Enflasyon-devalüasyon ilişkisi, “kedinin kuyruğunu kovalamasına” benzer. Yani kedi koşmaya devam ettikçe, kuyruğunu yakalayamaz. Olay şöyle cereyan eder: Diğer ülkelerinkine göre, bir ülkenin (Türkiye diye okuyun) enflasyonu daha yüksek seyrediyorsa, parası değerleniyor demektir.
Değerlenme aşırıya kaçarsa, ardından değersizleşmenin (devalüasyonun) gelmesi kaçınılmaz olur. Nitekim olay ülkemizde aynen böyle cereyan etti. Merkez Bankası’nın yaptığı “Reel Efektif Döviz Kuru” endeksi hesaplarına göre, TL 2011’de yüzde 40; 2015’te bile yüzde 25 aşırı değerliydi. 2015 başından itibaren döviz fiyatları istikrarlı bir şekilde yükseldi. 24 ayda (2015+2016) TL reel olarak yüzde 20 değersizleşti. Çünkü enflasyonun yüzde 18 olduğu bu dönemde döviz fiyatları yüzde 41 arttı. Bu çok hayırlı bir gelişmeydi.

DEVALÜASYONDAN DEĞİL REVALÜASYONDAN KORK

Kural olarak döviz fiyatları, ulusal para cinsinden (TL diye okuyun) artınca, bu sefer enflasyon yükselmeye başlar. Nitekim bizde de bu aynen oldu. Geçen ay enflasyon çift haneli düzeye çıktı. Bundan sonra ne olacak? Enflasyon artmaya başlayınca “fiyat istikrarı bozuluyor” endişesi ortaya çıkacaktır. “Merkez Bankamız uyuyor mu, onun asli vazifesi fiyat istikrarını sağlamak” değil midir? Öyleyse elindeki tüm araçları kullanıp (faizi artırsın diye okuyun) TL’yi cazip hale getirmelidir; kur artışı durdurulmalıdır denecektir. Döviz fiyat artışları dursa bile, etkinin gecikmesi sonucu, enflasyon bir süre daha yüksek seyretmeye devam edecektir. Bu süreç sonunda “gerçekleşmiş devalüasyon” eriyecektir. Değerli arkadaşım Profesör Salih Neftçi bu etkileşimden geriye kalan devalüasyon oranına “net efektif devalüasyon” derdi. Ben de bu ilişkiye “enflasyonun, devalüasyonu deve yapması” adını taktım.

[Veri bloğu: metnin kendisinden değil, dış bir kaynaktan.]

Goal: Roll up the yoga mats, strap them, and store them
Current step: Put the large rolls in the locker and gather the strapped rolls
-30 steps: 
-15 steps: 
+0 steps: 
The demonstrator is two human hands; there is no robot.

TL BU KADAR DEĞER KAYBETTİ NİÇİN CARİ AÇIK SIFIRLANMADI

Kendi pozisyonumu bir defa daha ortaya koymak istiyorum. Ben Türk ekonomisinin sınıf atlaması yani “düşük enflasyon-yüksek büyüme” düzlemine geçmesi için, öncelikle “cari işlem açığını” sıfırlayacak bir ekonomi politikası izlemesi gerekir kanısındayım. Bunun da yolu TL’nin aşırı değerli hale gelmesine engel olmaktan geçer diyorum. Pek tabii, bu dönüşüm bugünden yarına olamaz. Ama bu stratejik hedeften sapılmazsa, bu amaca mutlaka ulaşılır. İşte kanıt: Son iki yılda TL yüzde 20 kadar değersizleşmiş. Aynı dönemde ne olmuş? 2014’te 84.5 milyar dolar olan dış ticaret açığı, 2015’te 63.4 milyar dolara 2016’da da 56 milyar dolara düşmüş. Yani cari açığın kaynağı olan “ticaret açığımız” küçülmüş. Bu somut sonuç varken devalüasyon işe yaramaz denebilir mi?

CETERUS PARİBUS

Türkiye’nin, ekonomisi en kırılgan üç ülkeden biri olarak gösterilmesinin en önemli sebebi “dış ticaret” açığından doğan “cari açık”tır. Doğada hiçbir sonuç, tek bir sebeple açıklanamaz. Ancak sebep-sonuç ilişkisi anlatılırken “diğer şartlar aynı kalmak şartıyla” (ceterus paribus) denir. Tekrarlayım: Cari açığın sebebi, aşırı değerli TL’dir. Bırakın siyasileri, iktisatçılarımız bile “Türk ekonomisi cari açıksız yapamaz” inancındadır. Tabii politika tercihleri de ona göre oluyor. Sonra da yine olmadı diye kederleniyor.
Son söz: Keder, kader değildir.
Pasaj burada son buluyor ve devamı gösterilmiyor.